Today, I observed a brief but beautiful exchange between a physician and a woman who had been sitting vigil at the bedside of her mother, who was slowly breathing through her last hours of life.
Weary, with reddened eyes through lack of sleep and tears, she was reflecting on the changes she had observed over the previous two days.
“Yesterday was wonderful,” she says. “Really magical. The room was filled with family and friends. We all got to say goodbye, to tell her that we love her and to hear her tell us she loves us. But then when everyone left and I was the last person left in the room, her pain increased and she got more and more sleepy.”
Overnight, things continued to change and by the time we visited this morning she was deeply unconscious despite not having had any medicines for her pain for over eight hours.
Her daughter told us that her mother had become agitated; when she had reached out to try and hold her hand her mother had asked to be left alone and had swatted her hand away – it seemed out of character and had upset her.
The doctor nodded slowly and said: “Do you remember when you were in labour? And you were so locked in to your body that you knew exactly what you needed? Sometimes that meant the people around you didn’t always get that. And it’s hard to communicate that because you are utterly absorbed in the story of what is happening in your body?”
She nods. Death was brand new to her, but she understood this, it was a scenario she could relate to.
In this moment, she recognised what it means for her mother to be dying, she was able to see her mother’s agitation as a way for her body to make its needs known. Her closed eyes were not a rejection, they were an inward-turning of awareness, a focusing and a preparation.

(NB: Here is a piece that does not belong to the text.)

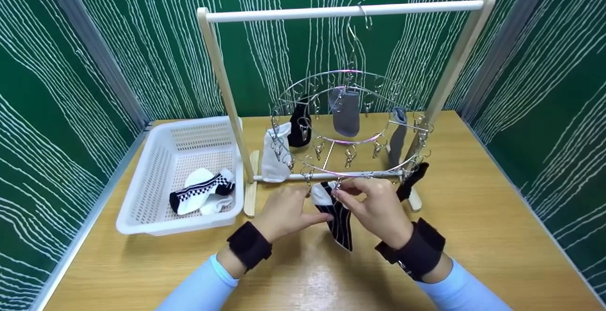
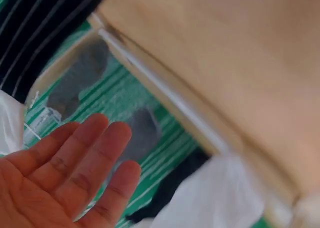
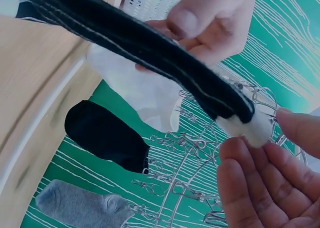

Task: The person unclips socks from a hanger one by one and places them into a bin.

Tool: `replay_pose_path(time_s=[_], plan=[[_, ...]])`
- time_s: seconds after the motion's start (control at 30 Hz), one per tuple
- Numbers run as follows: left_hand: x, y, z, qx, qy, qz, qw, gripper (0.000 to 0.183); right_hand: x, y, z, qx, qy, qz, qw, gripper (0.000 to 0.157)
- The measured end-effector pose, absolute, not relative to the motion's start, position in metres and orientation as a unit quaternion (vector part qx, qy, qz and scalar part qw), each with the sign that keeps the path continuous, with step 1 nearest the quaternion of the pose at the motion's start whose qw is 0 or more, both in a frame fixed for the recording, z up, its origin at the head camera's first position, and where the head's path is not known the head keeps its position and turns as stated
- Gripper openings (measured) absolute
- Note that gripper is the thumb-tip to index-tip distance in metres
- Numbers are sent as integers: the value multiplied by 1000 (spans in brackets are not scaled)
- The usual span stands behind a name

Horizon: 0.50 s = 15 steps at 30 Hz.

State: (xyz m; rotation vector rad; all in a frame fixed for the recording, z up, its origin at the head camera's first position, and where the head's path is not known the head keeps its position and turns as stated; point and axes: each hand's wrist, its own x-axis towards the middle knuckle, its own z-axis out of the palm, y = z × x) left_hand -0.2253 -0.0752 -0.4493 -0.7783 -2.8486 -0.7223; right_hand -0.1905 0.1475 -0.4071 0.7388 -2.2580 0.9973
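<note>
A black sock with thin white stripes and a white end (image 1: 340, 226) hangs at the near edge of a round metal clip hanger (image 1: 350, 141). At its white end my right hand (image 1: 378, 207) pinches a small metal clip between thumb and fingers. In the right wrist view the fingertips (image 3: 235, 153) touch that white end. My left hand (image 1: 286, 214) is beside the sock, thumb pointing toward it. The left wrist view shows the left fingers (image 2: 92, 155) extended and holding nothing. Whether the left thumb touches the sock is hard to tell.
A wooden stand (image 1: 284, 15) carries the hanger. White (image 1: 275, 155), black (image 1: 299, 124) and grey socks (image 1: 348, 114) hang around the ring. On the left, a white plastic basket (image 1: 142, 207) holds white and black-checked socks (image 1: 203, 192).
</note>
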Motion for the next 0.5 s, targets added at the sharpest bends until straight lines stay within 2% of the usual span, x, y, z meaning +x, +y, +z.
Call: replay_pose_path(time_s=[0.1,0.23,0.5], plan=[[-228,-74,-452,-260,-913,-313,23,48,-191,147,-407,279,-838,375,282,8],[-230,-73,-456,-269,-880,-391,19,28,-192,147,-408,286,-832,372,296,9],[-229,-74,-457,-286,-803,-523,-12,24,-195,148,-411,309,-808,376,332,13]])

Dying, like giving birth, is a time that body and mind are occupied and absorbed entirely in doing exactly what the body naturally does.
Withdrawal is a natural part of dying – if our awareness remained acute and outward until our last breath we might never feel prepared to leave our loved ones. This closing down that can cause so much upset to those sitting vigil can be reconceptualised as a necessary and beautiful aspect of letting go of one’s hold on to life.
In the moment of recognising this, the doctor had given this patient’s daughter reassurance without platitudes, realism without brutality, and a calm sense of death as a natural and embodied process.